Molto si è parlato di partecipazione delle donne alla crescita del PIL. Certo l’Italia è uno dei paesi a più bassa partecipazione delle donne al mercato del lavoro, anche se questo dato, come messo in luce dalle ultime analisi di Veneto Lavoro, deve essere messo in chiaro. Il part time e le altre forme di lavoro flessibile sono meno presenti in Italia quindi una lavoratrice full time italiana conta nelle statistiche due lavoratrici per esempio svedesi.

Certo la flessibilità e il part time sembrano cozzare contro mentalità e prassi consolidate che premiano la presenza sul luogo di lavoro e non la telepresenza…un bel libro di Simone de Beauvoir – “Quando tutte le donne del mondo” pubblicato in Italia nel 1982 - metteva in guardia le donne verso il pericolo di ghettizzazione dei lavori part time che con l'illusione di un'agevolazione le relegava a ruoli di subordine…

In un Paese come il nostro, tra sessismi, tagli lineari e crisi politica si è materializzata la Legge Golfo-Mosca che prevede le quote rosa nei Cda delle aziende quotate in borsa e nelle aziende pubbliche. Un inizio anche se tardivo? Una forzatura?

Ma dove sono le donne nel mondo del lavoro? Dappertutto? Silenziose?

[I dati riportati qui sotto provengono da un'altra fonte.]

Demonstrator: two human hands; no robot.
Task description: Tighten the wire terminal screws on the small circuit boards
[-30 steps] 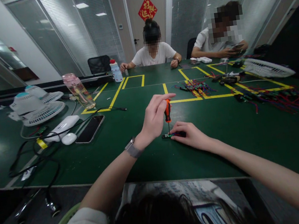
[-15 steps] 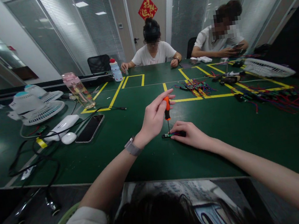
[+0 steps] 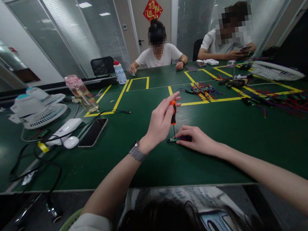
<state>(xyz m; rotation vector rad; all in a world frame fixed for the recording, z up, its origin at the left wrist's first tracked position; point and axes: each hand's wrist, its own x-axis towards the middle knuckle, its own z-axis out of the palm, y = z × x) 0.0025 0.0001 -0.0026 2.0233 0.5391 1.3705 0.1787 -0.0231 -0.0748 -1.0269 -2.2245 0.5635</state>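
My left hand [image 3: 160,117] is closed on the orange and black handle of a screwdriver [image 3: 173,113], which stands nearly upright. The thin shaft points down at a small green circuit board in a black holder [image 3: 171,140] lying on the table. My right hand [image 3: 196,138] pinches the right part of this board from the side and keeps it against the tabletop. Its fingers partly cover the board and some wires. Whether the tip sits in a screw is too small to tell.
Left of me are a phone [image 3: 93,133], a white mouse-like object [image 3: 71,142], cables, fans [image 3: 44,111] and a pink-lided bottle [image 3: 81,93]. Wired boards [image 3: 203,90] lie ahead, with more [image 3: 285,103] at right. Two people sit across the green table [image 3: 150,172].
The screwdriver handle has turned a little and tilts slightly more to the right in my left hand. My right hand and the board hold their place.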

Via i tabù di genere anche sulle scelte di studi, che spesso sono la prima silenziosa rivoluzione di una generazione. I dati Almalaurea parlano chiaro. Se negli anni passati la concentrazione di donne era presente soprattutto nelle facoltà umanistiche, ora la percentuale è notevolmente salita anche per gli studi economici, tecnici e scientifici.

Resta il nodo della maternità e la conciliazione dei tempi di vita, dove strutture e aiuti sociali riescono ad incidere anche sui comportamenti sociali. Accanto a nuove madri troveremo anche nuovi padri!

Ma sentiamo le donne…che ne pensate?